Guyana is a modern political tragedy. Now we are cementing our reputation as a country with tremendous resources and a modern economic tragedy. The government is bent on a new form of begging. From debt relief to HIV/AIDS begging, we are now promoting ‘climate change’ begging. We are again entrusting our total future to the whims and conditionalities of other nations. No longer will we be able to control or even plan our economic and therefore political destinies. It highlights the lack of vision and barren economic minds ruling us.

Guyana is blessed with abundant resources of water, land and oil, and an educated but expatriate workforce.  Visionary leadership could make Guyana one of the most prosperous nations on earth. Instead we have a cock-eyed plan that enslaves Guyana to the whims of a few countries and a PPP government in power but out of office.
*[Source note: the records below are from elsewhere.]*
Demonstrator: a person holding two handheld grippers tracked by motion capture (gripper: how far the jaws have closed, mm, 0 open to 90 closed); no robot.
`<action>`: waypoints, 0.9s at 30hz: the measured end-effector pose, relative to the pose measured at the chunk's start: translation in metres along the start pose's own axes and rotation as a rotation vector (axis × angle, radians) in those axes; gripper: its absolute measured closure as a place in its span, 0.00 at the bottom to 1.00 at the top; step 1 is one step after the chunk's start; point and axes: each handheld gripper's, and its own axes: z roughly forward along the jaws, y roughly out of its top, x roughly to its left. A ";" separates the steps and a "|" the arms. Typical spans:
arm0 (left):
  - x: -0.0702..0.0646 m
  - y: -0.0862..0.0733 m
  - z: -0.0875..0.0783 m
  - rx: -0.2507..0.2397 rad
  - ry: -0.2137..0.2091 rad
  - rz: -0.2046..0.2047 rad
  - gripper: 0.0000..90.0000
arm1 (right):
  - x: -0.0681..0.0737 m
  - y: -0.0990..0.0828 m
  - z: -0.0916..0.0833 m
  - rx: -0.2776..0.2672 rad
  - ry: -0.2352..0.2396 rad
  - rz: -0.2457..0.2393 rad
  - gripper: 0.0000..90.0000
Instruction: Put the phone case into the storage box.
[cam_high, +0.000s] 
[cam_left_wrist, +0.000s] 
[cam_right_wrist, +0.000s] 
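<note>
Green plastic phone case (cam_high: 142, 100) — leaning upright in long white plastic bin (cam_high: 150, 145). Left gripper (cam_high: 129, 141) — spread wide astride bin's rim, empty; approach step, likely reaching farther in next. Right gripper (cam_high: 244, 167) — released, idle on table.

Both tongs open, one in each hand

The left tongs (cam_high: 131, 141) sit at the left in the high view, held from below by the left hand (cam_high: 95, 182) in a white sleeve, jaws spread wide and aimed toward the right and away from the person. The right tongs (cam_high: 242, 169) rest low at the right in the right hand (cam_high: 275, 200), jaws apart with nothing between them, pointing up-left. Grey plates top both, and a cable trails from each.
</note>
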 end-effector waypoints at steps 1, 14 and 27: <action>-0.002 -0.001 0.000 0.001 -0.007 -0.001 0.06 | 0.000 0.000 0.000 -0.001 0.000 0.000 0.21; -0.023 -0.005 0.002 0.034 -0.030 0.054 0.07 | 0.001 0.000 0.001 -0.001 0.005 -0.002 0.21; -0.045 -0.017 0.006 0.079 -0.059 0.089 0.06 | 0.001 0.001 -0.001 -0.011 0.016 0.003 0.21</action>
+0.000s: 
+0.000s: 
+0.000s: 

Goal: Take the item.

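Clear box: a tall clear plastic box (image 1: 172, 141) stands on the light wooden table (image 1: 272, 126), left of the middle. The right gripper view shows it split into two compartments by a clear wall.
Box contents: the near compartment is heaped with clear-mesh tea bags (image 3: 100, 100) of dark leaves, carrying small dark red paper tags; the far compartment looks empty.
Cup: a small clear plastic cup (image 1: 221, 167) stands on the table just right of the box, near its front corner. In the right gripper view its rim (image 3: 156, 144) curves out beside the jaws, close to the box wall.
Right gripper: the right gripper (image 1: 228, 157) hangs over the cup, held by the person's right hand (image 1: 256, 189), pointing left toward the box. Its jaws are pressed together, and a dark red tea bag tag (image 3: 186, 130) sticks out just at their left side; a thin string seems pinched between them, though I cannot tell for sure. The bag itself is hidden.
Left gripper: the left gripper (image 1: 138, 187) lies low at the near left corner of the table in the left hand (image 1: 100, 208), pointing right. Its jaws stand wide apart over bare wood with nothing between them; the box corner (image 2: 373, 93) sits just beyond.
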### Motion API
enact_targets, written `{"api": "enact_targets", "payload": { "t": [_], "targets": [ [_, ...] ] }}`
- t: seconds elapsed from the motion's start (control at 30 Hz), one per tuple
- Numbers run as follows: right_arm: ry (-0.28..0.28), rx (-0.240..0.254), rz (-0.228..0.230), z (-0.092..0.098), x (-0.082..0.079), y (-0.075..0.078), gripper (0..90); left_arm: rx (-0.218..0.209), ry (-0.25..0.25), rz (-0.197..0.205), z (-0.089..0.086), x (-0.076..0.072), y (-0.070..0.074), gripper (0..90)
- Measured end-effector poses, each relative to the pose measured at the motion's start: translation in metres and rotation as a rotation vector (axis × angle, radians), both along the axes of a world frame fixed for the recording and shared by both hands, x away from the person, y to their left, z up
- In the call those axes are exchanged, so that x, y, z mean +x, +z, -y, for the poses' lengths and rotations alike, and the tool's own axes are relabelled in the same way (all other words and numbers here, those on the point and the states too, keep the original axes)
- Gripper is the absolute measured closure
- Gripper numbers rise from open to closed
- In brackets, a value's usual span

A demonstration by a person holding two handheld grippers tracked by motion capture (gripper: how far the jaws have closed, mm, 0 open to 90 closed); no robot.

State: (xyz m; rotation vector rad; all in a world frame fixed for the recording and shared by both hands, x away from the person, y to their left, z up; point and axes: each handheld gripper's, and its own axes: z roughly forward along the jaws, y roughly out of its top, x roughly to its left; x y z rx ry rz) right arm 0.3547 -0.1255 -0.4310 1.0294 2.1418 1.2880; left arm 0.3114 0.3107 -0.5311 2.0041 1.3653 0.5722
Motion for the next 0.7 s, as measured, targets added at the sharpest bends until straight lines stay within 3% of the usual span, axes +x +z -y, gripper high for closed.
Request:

This plan is not even worth the paper it is written on. Let us get back to democratic governance and implement our National Development Strategy. Water is a scare resource and will become even scarcer with climate change. Food will become the most important element of global survival. And we are whistling in the dark with an ill-conceived and creative way of becoming the poster boy for global mendicancy.

This is truly a magnificent masquerade of alarming and dangerous consequences. Then again, the PPP have started their 2011 campaign armed now with Channel 28 and non-nationalist propagandists.  Climate change has replaced drug smuggling and money laundering as our new development currency. Good Luck Norway. Good Luck Guyana.